On 27.11, Florian Westphal wrote:
> Patrick McHardy <kaber@trash.net> wrote:
> > > @@ -196,7 +214,8 @@ next_rule:
> > >  		goto next_rule;
> > >  	}
> > >  
> > > -	nft_trace_packet(pkt, basechain, -1, NFT_TRACE_POLICY);
> > > +	nft_trace_packet(&info, pkt, basechain, NULL, NULL, -1,
> > > +			 NFT_TRACETYPE_POLICY);
> > 
> > We unfortunately don't get the actual policy this way. I know we don't
> > have a verdict struct available, but would be nice to fix this.
> 
> Suggestions?  Should I add a new attribute or pretend policy was a
> verdict? (i.e., add fake verdict struct and set verdict code to policy)?

I don't see any other alternative right now.

> > > +	if (pkt->out &&
> > > +	    nla_put_be32(nlskb, NFTA_TRACE_OIF, htonl(pkt->out->ifindex)))
> > > +		return -1;
> > 
> > I think we might also need the OIFTYPE and the hook number for full coverage.
> > On the output path we don't have an iif but still might have an LL header.
> 
> Okay. Any preference on how to do this?
> I.e, should I include OIFTYPE only if no indev is available?
> 
> Alternatives would be to include both and let userspace decide
> or use more generic DEV_TYPE attr that is set to indev->type,
> and, if no indev is there, outdev->type?

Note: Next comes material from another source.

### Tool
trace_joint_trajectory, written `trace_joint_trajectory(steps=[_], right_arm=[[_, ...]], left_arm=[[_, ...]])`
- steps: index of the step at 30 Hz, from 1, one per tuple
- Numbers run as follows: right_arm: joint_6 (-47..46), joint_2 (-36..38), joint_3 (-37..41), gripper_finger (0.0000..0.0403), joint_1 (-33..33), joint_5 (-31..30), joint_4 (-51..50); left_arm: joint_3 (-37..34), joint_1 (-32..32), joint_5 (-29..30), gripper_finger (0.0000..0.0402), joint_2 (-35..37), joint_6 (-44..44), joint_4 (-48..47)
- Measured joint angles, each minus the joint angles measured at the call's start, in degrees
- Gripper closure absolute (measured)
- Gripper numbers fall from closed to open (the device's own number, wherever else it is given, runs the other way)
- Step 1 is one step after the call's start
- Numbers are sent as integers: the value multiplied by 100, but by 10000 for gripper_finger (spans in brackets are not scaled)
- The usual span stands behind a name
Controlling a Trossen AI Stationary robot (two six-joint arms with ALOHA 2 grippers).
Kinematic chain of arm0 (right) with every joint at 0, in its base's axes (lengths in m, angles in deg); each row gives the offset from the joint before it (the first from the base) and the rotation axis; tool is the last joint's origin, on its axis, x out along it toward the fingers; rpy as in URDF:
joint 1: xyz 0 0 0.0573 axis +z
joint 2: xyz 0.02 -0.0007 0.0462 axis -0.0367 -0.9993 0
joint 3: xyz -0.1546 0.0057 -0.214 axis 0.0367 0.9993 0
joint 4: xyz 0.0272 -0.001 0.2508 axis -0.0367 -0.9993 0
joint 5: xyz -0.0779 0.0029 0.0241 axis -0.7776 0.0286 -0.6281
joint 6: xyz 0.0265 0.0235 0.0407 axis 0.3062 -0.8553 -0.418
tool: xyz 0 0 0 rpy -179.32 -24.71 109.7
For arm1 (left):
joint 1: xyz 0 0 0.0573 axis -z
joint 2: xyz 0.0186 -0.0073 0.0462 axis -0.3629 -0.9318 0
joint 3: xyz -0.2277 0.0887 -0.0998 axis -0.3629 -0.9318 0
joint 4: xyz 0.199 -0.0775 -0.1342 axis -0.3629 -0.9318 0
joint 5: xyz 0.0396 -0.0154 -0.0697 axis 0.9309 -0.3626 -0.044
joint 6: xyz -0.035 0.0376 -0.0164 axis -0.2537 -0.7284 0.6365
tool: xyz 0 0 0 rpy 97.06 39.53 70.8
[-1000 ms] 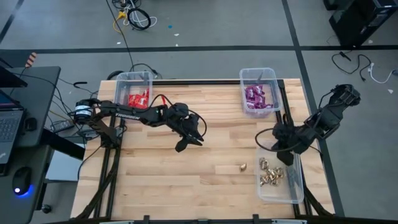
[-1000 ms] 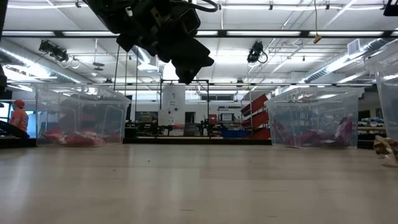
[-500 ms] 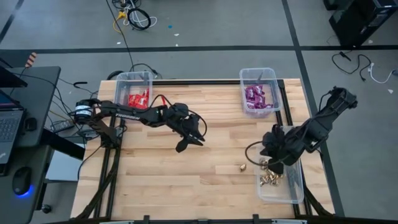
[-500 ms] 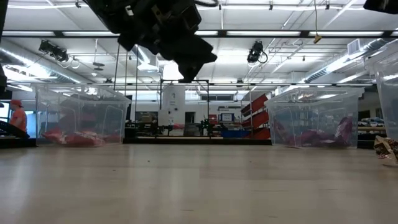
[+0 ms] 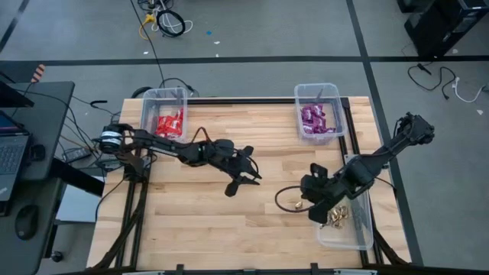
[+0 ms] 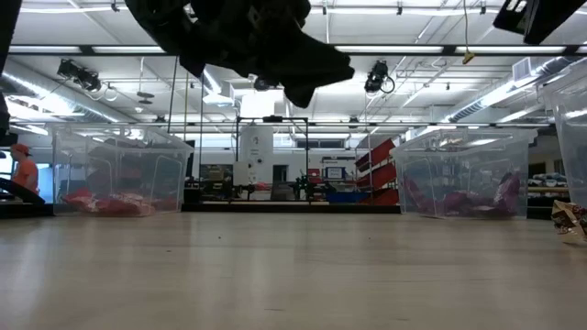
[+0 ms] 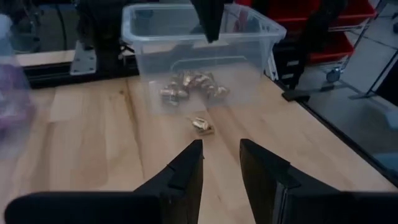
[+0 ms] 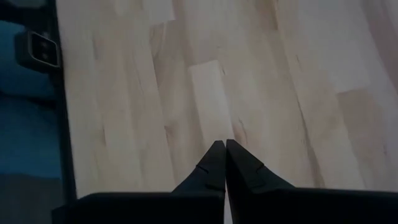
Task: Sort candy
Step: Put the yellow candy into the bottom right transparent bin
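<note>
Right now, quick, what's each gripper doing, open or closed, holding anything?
Left gripper: open, holding nothing, above the table's middle.
Right gripper: closed, holding nothing, over bare wood.

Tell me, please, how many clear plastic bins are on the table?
3: the bin with red candy at the far left corner, the bin with purple candy at the far right, the bin with gold candy along the right edge.

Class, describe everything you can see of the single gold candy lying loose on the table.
The loose gold candy is a small, crumpled piece in shiny gold foil, lying on the bare wooden table. It sits just outside the clear bin that holds the other gold pieces, apart from its wall. Nothing touches it. In the high view it lies beside the right end effector, partly hidden.
</note>
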Motion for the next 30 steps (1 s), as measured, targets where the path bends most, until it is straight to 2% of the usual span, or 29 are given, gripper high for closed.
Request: trace_joint_trajectory(steps=[3,10,18,24,30], right_arm=[[69,-128,-49,403,-128,73,-112],[327,-109,-1041,403,-156,-930,-1007],[381,182,-2244,403,78,-1711,-1932],[379,314,-2402,403,152,-1883,-2061],[379,288,-2402,403,152,-1881,-2083]], left_arm=[[0,146,6,292,-273,15,318],[-2,479,368,292,-956,233,1628],[0,849,1529,292,-1806,442,3294],[100,990,2158,292,-2273,436,3923],[892,1161,2187,292,-2752,427,3569]])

One of both *seems* fine. If we have an iif, the header is still based
on the received packet. If we only have an oif, the header, if present,
will be based on that type, so I think that should work.

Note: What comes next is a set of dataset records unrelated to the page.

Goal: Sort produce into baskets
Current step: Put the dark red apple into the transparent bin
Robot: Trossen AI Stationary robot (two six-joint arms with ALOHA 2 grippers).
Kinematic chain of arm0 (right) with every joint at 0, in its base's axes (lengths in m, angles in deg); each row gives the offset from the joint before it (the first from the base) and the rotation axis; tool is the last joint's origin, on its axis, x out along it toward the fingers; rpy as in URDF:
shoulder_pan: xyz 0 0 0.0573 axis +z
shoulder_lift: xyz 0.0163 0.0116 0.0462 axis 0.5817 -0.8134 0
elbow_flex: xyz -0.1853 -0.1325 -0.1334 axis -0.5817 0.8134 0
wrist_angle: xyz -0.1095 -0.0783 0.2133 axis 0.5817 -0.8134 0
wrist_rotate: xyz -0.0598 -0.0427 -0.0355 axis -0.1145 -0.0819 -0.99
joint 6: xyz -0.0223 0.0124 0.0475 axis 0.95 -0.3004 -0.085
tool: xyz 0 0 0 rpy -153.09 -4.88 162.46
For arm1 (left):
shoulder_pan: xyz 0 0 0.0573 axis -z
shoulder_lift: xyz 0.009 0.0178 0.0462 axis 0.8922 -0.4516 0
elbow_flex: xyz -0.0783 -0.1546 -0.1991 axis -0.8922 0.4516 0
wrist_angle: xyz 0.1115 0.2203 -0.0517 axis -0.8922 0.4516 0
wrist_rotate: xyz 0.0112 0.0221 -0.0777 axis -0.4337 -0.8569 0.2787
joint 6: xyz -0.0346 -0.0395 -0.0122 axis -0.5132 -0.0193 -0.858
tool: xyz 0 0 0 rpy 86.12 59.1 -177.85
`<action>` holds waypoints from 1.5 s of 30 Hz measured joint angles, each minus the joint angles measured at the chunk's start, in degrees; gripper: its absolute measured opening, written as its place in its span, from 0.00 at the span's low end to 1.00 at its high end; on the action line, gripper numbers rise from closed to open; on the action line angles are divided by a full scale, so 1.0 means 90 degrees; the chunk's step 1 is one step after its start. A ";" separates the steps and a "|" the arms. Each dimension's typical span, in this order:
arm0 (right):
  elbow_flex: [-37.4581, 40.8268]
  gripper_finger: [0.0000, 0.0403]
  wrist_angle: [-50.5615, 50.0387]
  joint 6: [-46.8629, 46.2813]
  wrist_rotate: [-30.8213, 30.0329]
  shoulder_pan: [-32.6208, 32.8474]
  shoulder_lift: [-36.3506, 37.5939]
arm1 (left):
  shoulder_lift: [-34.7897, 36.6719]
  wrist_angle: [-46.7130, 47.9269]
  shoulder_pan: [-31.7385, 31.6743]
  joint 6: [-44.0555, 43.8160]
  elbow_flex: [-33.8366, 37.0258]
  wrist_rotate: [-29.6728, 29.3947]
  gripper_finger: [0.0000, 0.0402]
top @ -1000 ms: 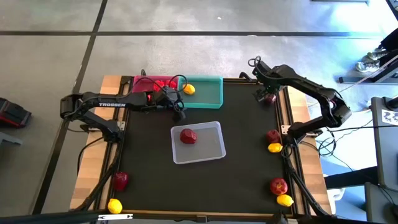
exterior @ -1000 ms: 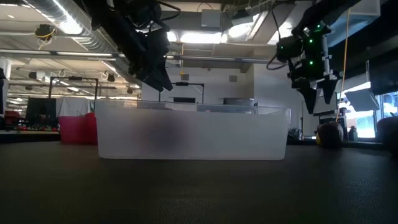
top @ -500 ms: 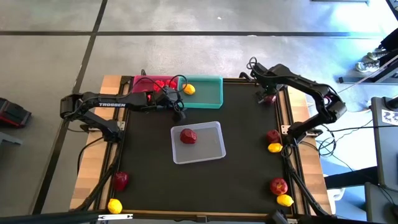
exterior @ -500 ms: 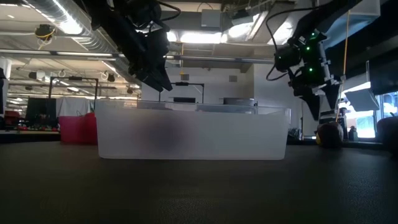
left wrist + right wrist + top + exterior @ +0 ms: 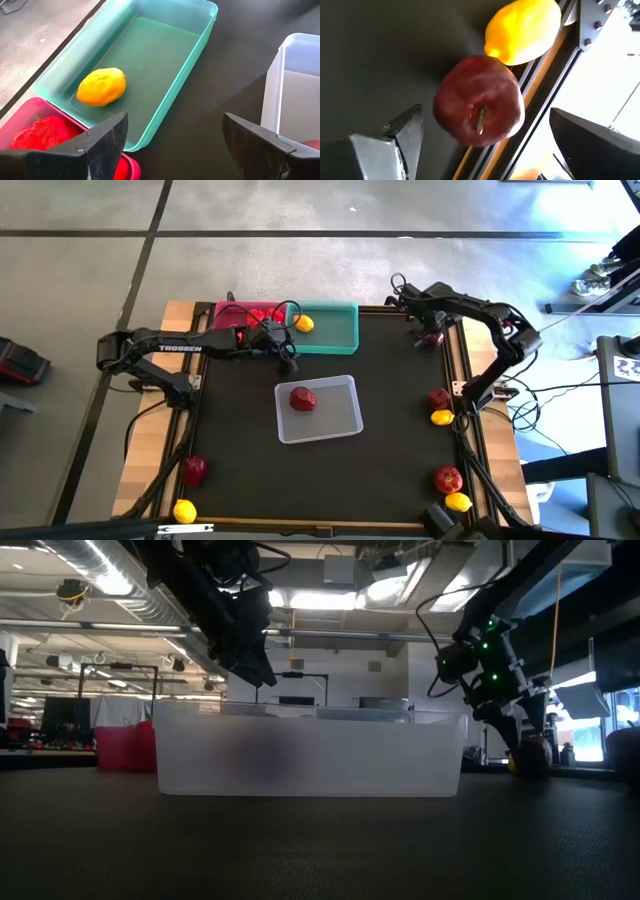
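Black matting covers the table (image 5: 240, 440), with open floor around it. Right gripper (image 5: 424, 328), jaws spread wide and empty, hangs over the far right corner, directly above a dark red apple (image 5: 479, 101); the right wrist view shows the apple centred between the two fingers, stem facing the camera, a lemon (image 5: 525, 31) touching it on the side toward the table's edge rail. The apple is round, so no long axis matters; judged, the move turns on a straight descent, with the lemon and rail crowding one finger's path. Left gripper (image 5: 286, 358), also open and empty, waits near the teal basket (image 5: 340, 330), far from this apple. The teal basket holds one lemon (image 5: 304, 323), the pink basket (image 5: 225, 311) holds red peppers (image 5: 42, 135), and the grey-white basket (image 5: 345, 425) holds one apple (image 5: 302, 398). More apples and lemons lie along the right edge and at the near left corner. In the high view the target apple is mostly hidden under the gripper; its neighbouring lemon cannot be made out there.
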 joint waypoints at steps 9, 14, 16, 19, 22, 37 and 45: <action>-0.0004 0.87 0.0015 -0.0017 -0.0119 -0.0073 -0.0371 | 0.0000 -0.0002 0.0005 0.0082 0.0000 0.0000 0.79; -0.0002 0.75 0.0022 -0.0053 -0.0123 -0.0078 -0.0490 | 0.0000 -0.0002 0.0033 0.0171 0.0000 -0.0001 0.79; 0.0000 0.68 0.0020 -0.0047 -0.0113 -0.0078 -0.0519 | 0.0000 0.0000 0.0034 0.0175 0.0000 0.0000 0.79; -0.0002 0.56 0.0007 -0.0040 -0.0010 -0.0079 -0.0512 | 0.0000 -0.0002 0.0034 0.0192 0.0000 0.0000 0.79; -0.0005 0.46 -0.0004 -0.0018 -0.0005 -0.0078 -0.0512 | 0.0000 -0.0002 0.0034 0.0194 0.0000 -0.0001 0.79; -0.0007 0.39 0.0017 0.0157 0.0015 0.0005 -0.0504 | 0.0000 -0.0002 0.0034 0.0325 0.0000 -0.0002 0.79; 0.0000 0.40 0.0143 0.0124 0.0325 0.0586 0.0029 | 0.0000 0.0000 0.0128 0.0325 0.0002 -0.0005 0.79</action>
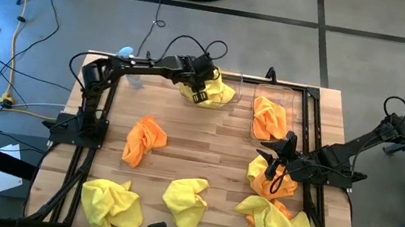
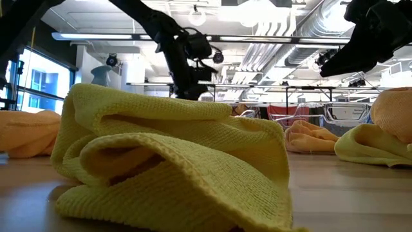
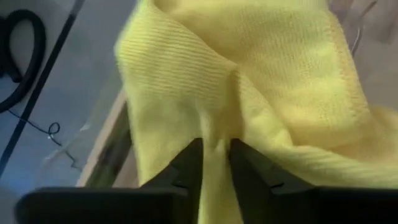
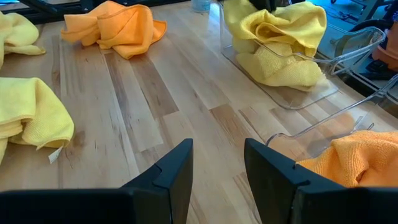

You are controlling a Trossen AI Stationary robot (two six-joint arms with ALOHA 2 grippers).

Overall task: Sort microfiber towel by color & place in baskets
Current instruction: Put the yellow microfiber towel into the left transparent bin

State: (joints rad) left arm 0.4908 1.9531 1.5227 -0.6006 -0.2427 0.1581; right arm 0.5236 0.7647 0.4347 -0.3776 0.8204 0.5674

> > > +static int nf_trace_fill_chain_info(struct sk_buff *nlskb,
> > > +				    const struct nft_chain *chain)
> > > +{
> > > +	if (nla_put_string(nlskb, NFTA_TRACE_TABLE, chain->table->name))
> > > +		return -1;
> > > +
> > > +	return nla_put_string(nlskb, NFTA_TRACE_CHAIN, chain->name);
> > 
> > I think we also need the netfilter family here. We get pkt->pf, but that
> > might differ from the table/chain family in case of NFPROTO_INET.
> 
> Good point, will add NFTA_TRACE_FAMILY

Actually thinking about that, all the other nftables messages use the
netfilter family for nfgen_family, so for consistency we should do that
as well and put pkt->pf in the new attribute.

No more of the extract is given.